• _REQUIRED WORK_:
Within the records below, find each line with the word "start" and copy it out.

• _INPUT MATERIAL_:
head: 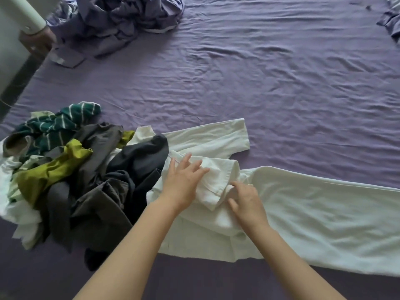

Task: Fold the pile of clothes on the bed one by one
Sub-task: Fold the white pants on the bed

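A white shirt [320,215] lies spread across the near part of the purple bed, its body stretching to the right and one sleeve [216,137] pointing away. My left hand [184,180] rests flat with spread fingers on the folded-over white cloth near the collar. My right hand [246,202] lies on the shirt just to the right, fingers bent down into the fabric beside the folded edge. A pile of clothes [71,169] sits at the left: green striped, yellow-green, grey and dark pieces, touching the shirt's left side.
The purple bedsheet [281,83] stretches wrinkled beyond the shirt. A crumpled purple blanket [125,20] lies at the far left. Another person's hand and white sleeve [36,37] show at the top left by the bed's edge. More bedding [391,20] sits top right.
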Motion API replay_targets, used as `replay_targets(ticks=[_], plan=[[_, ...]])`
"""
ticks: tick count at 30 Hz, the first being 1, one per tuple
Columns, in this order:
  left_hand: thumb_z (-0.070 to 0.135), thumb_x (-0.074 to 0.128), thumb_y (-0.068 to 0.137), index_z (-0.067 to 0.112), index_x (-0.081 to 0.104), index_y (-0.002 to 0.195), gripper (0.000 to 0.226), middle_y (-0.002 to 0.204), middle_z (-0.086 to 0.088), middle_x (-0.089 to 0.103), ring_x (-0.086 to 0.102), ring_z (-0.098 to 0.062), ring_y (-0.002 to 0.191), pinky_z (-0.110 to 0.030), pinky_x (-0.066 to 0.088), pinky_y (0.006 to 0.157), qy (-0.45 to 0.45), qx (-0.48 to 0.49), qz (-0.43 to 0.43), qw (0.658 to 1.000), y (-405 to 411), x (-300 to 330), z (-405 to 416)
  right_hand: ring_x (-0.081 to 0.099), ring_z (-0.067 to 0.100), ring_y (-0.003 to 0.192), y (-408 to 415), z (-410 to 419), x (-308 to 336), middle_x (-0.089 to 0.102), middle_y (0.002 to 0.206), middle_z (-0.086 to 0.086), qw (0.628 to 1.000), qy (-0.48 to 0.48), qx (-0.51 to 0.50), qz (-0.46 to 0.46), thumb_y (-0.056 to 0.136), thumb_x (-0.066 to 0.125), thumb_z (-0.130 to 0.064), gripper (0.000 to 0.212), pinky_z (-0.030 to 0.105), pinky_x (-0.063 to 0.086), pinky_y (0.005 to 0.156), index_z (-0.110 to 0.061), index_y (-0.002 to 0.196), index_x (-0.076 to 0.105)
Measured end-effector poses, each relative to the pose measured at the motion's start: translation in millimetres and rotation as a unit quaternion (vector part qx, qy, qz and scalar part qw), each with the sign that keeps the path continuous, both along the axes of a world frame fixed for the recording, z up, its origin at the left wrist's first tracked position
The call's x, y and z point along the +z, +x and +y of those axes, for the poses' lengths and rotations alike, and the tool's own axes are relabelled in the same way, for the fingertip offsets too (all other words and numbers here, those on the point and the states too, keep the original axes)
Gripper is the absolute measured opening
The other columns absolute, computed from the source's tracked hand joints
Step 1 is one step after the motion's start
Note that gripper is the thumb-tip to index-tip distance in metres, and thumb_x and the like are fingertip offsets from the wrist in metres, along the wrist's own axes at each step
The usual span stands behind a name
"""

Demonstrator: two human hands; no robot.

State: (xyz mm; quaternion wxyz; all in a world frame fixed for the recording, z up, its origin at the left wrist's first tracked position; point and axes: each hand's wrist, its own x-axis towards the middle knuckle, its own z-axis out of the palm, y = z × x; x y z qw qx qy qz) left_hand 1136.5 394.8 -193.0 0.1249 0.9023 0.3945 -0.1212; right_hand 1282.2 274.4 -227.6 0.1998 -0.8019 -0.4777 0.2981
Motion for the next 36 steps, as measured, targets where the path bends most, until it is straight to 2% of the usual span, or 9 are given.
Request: replay_targets(ticks=[2,4,8,11,20,25,29,32,36], plan=[[0.007,0.041,0.096,0.038,0.029,0.143,0.057,0.155,0.007,0.022,0.000,-0.022,0.147,-0.049,-0.002,0.116,-0.020,-0.048,0.059,0.997,-2,1,12,0.051,0.030,0.100,6,-2,2,0.061,0.096,0.006,0.999,0.020,-0.031,0.030,0.089,0.058,-0.013,0.015,0.032,0.037,0.081,-0.009,0.102,0.064],[0.020,0.043,0.098,0.041,0.038,0.137,0.044,0.144,0.007,0.039,0.018,-0.020,0.142,-0.044,0.008,0.115,-0.051,-0.075,0.057,0.994,-1,6,20,0.055,0.030,0.089,17,-7,8,0.060,0.082,0.001,0.989,0.062,-0.055,0.122,0.090,0.061,-0.016,0.008,0.032,0.038,0.074,-0.010,0.088,0.066],[0.033,0.055,0.094,0.033,0.064,0.116,0.024,0.110,0.005,0.061,0.050,-0.016,0.107,-0.035,0.028,0.100,-0.115,-0.018,-0.097,0.988,11,24,20,0.061,0.016,0.098,45,-25,36,0.065,0.104,0.002,0.889,0.101,-0.179,0.410,0.082,0.065,-0.031,0.023,0.028,0.052,0.083,-0.017,0.100,0.066],[0.025,0.058,0.093,0.019,0.072,0.101,0.017,0.096,-0.003,0.062,0.056,-0.022,0.095,-0.034,0.040,0.089,-0.127,0.016,-0.183,0.975,36,40,12,0.065,0.018,0.101,72,-38,59,0.068,0.109,0.006,0.832,0.145,-0.198,0.498,0.080,0.062,-0.033,0.038,0.032,0.056,0.081,-0.011,0.111,0.064],[0.013,0.055,0.095,0.014,0.064,0.089,0.011,0.073,0.006,0.054,0.047,-0.007,0.065,-0.021,0.039,0.064,-0.253,0.098,-0.385,0.882,168,114,-1,0.063,0.006,0.083,182,-98,118,0.070,0.087,-0.007,0.855,0.285,-0.293,0.319,0.079,0.064,-0.037,0.016,0.015,0.051,0.076,-0.023,0.083,0.070],[0.018,0.052,0.096,0.009,0.061,0.093,0.013,0.074,0.002,0.050,0.042,-0.013,0.066,-0.027,0.035,0.061,-0.267,0.095,-0.374,0.883,263,130,-28,0.062,0.009,0.102,248,-150,130,0.059,0.126,-0.007,0.828,0.296,-0.375,0.293,0.071,0.069,-0.038,0.019,0.025,0.055,0.083,-0.021,0.079,0.070],[0.024,0.056,0.094,0.016,0.061,0.092,0.010,0.074,0.007,0.051,0.045,-0.009,0.065,-0.020,0.038,0.058,-0.284,0.061,-0.352,0.890,329,129,-66,0.067,0.008,0.078,284,-196,134,0.069,0.090,-0.011,0.809,0.303,-0.410,0.292,0.074,0.068,-0.037,0.020,0.020,0.056,0.063,-0.018,0.079,0.068],[0.026,0.066,0.088,0.021,0.061,0.085,0.008,0.071,0.009,0.055,0.050,-0.006,0.063,-0.020,0.042,0.059,-0.306,0.024,-0.323,0.895,373,125,-96,0.056,0.005,0.060,310,-232,126,0.054,0.058,-0.012,0.806,0.295,-0.456,0.237,0.073,0.069,-0.039,0.026,0.016,0.050,0.061,-0.014,0.075,0.063],[0.021,0.073,0.082,0.017,0.063,0.094,0.016,0.081,0.001,0.062,0.059,-0.014,0.071,-0.031,0.051,0.069,-0.354,-0.042,-0.270,0.894,426,117,-139,0.054,0.006,0.057,344,-280,113,0.059,0.068,0.001,0.795,0.286,-0.494,0.206,0.077,0.071,-0.031,0.022,0.022,0.046,0.059,-0.012,0.081,0.061]])
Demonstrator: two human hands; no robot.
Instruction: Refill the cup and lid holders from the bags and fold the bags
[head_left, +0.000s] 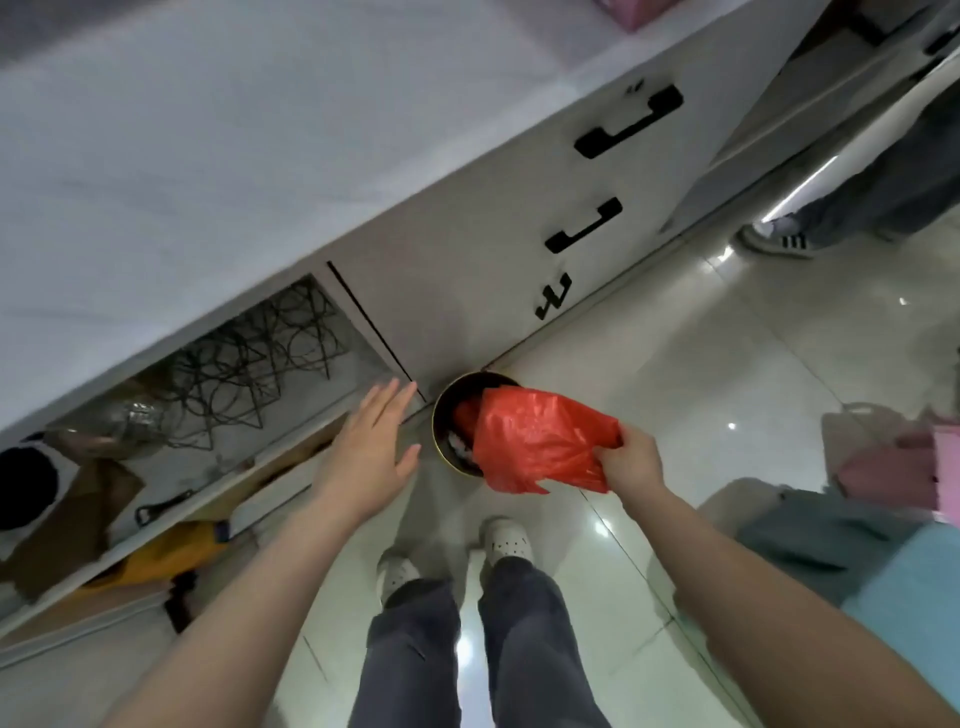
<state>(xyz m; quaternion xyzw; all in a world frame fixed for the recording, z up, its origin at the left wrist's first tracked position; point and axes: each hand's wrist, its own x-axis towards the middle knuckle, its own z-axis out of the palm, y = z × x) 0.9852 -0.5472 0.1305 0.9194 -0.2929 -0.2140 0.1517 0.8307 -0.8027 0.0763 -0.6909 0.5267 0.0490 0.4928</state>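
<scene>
Your right hand (631, 462) is pinching a crumpled red plastic bag (540, 441) at its right edge, fingers curled tight around a fold of it. The bag is hanging over the open mouth of a round dark bin with a gold-coloured rim (442, 441); the bag's left end is dipping inside the rim, the rest is draping out over the near side. Something pale is lying in the bottom of the bin, too blurred to identify.

Your left hand (371, 452) is hovering flat, fingers straight and slightly spread, holding nothing, just left of the bin and in front of the open lower shelf of the white counter (260, 130). A tangle of thin dark wire pieces (249, 374) is sitting on that shelf, with brown cardboard (67, 535) further left.

You're standing on a glossy pale tile floor (701, 364) in white perforated clogs (506, 540) and dark trousers, toes pointing at the bin. The bin is sitting against the counter base, below black bar handles (628, 122).

Someone else's striped shoe (779, 241) is showing top right.
</scene>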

• _WRITTEN SOLUTION_:
Measured end-effector poses, each relative to the pose measured at the motion's start: translation in millimetres and rotation as a unit quaternion (vector part qx, qy, qz and scalar part qw), each with the sign that keeps the path continuous, both along the axes of a world frame fixed for the recording, z up, its origin at the left wrist's first tracked position
Step 1 is one step after the motion's start

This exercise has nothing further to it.